Brothers spilling blood, sweat and tears for the green shirt. The IRFU has made provision for the diversity of identities within the sport in Ireland with the introduction of Ireland’s Call. While the song itself is far from great, it symbolises something much more: the ability of Irish men (and women) from different community backgrounds to come together for the good of Irish rugby.
However, long before the introduction of the unity anthem (brought in for the 1995 Rugby World Cup), many unionists and Protestants from Ulster played under the tricolour and stood respectfully for Amhran na bhfiann. It happens to this day. One of the proudest facts about Irish rugby is that many of its key men throughout history have been from the northern, unionist tradition. Think of Willie John McBride, Mike Gibson, Syd Millar and Jack Kyle. True giants of Irish rugby.
But the truth is (and Shoulder to Shoulder shows this perfectly) that none of that actually mattered. Religion, political beliefs, allegiances, community backgrounds. These labels were wholly irrelevant. Because, in Irish rugby, we’re all in it together. From all corners of the country. North, south, east, west and everywhere else in between.
It’s a weird phenomenon: this predominantly middle-class sport that unites Catholic, Protestant and dissenter. As we move forward, many desire to unite the people of Ireland, from all backgrounds, peacefully and are looking for novel and workable ways to achieve this aspiration. Those in need in inspiration should look no further than Lansdowne Road. Because the IRFU did it years ago.
P.S. So, the inevitable has happened and Boris Johnson has acceded to his lifelong dream and become British prime minister. Comparisons are, of course, being made with Trump but Bojo is different; a much more complex and nuanced character. I don’t buy his buffoonish persona for a second. Johnson is clearly an extremely intelligent and knowledgeable man. A driven operator, whose ambition is matched only by this opportunism. A master orator who will compel many to his cause.

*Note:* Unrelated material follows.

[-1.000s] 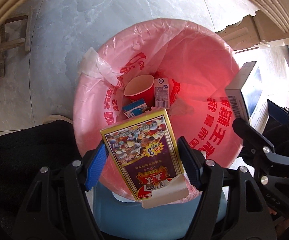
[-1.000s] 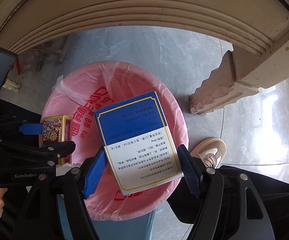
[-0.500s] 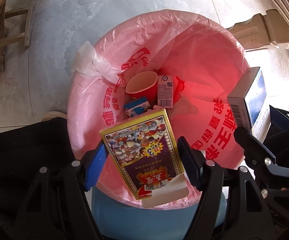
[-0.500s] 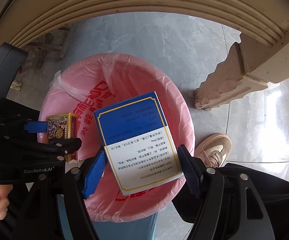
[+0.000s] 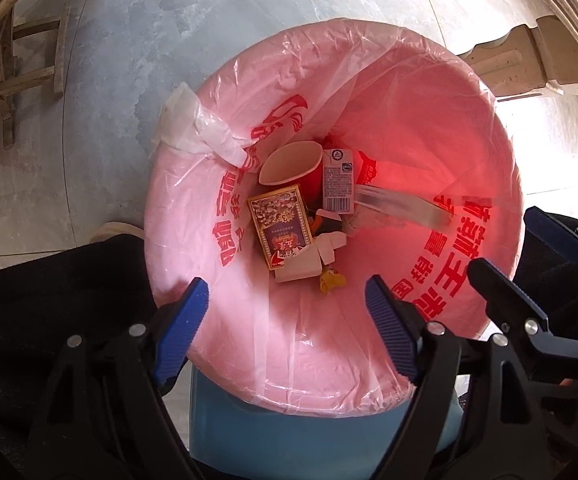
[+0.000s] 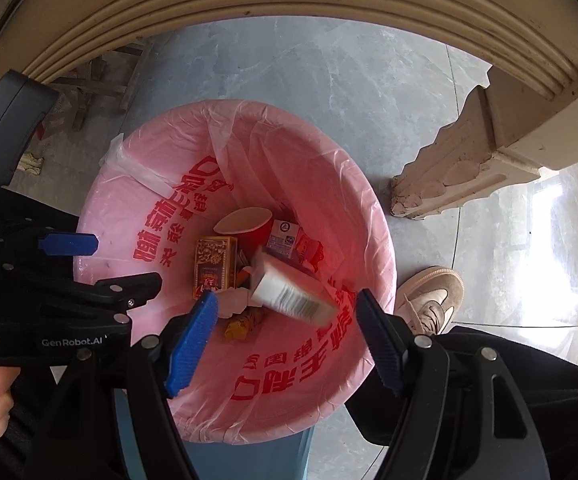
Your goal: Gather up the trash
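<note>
A blue bin with a pink bag liner [image 5: 193, 208] [image 6: 281, 392] stands on the floor below both grippers. My left gripper [image 5: 287, 330] is open and empty over its near rim. The gold-and-purple box [image 5: 281, 228] [image 6: 215, 264] lies at the bottom of the bag. My right gripper [image 6: 285, 338] is open and empty. The blue-and-white box [image 6: 289, 292] is blurred inside the bag, just beyond the right fingers. In the left wrist view it shows as a blurred streak [image 5: 399, 208]. A red paper cup [image 5: 293, 164] [image 6: 247, 222] and a small carton [image 5: 337, 186] [image 6: 285, 240] lie beside them.
The bin stands on a grey marble floor [image 5: 193, 40]. A carved beige table leg [image 6: 461, 172] and the table's rim [image 6: 289, 4] are close behind. The person's shoe [image 6: 429, 296] and dark trousers are next to the bin. A wooden stool frame [image 5: 13, 68] is at left.
Both grippers have opened. The gold-and-purple box has dropped from the left gripper to the bottom of the bag. The blue-and-white box has left the right gripper and is falling in.
</note>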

However, it’s hard to see much in his colourful past that remotely qualifies Boris for the job at hand. Indeed, Johnson’s elevation tells you all you need to know about his relentless ambition. Surely there has never been a worse time to be British PM? Just ask Theresa. The gloves are off. The most febrile and ugly of debates has begun. Stand by for a frenzy of virtue signalling, faux indignation and extreme polarisation. I’m bored already!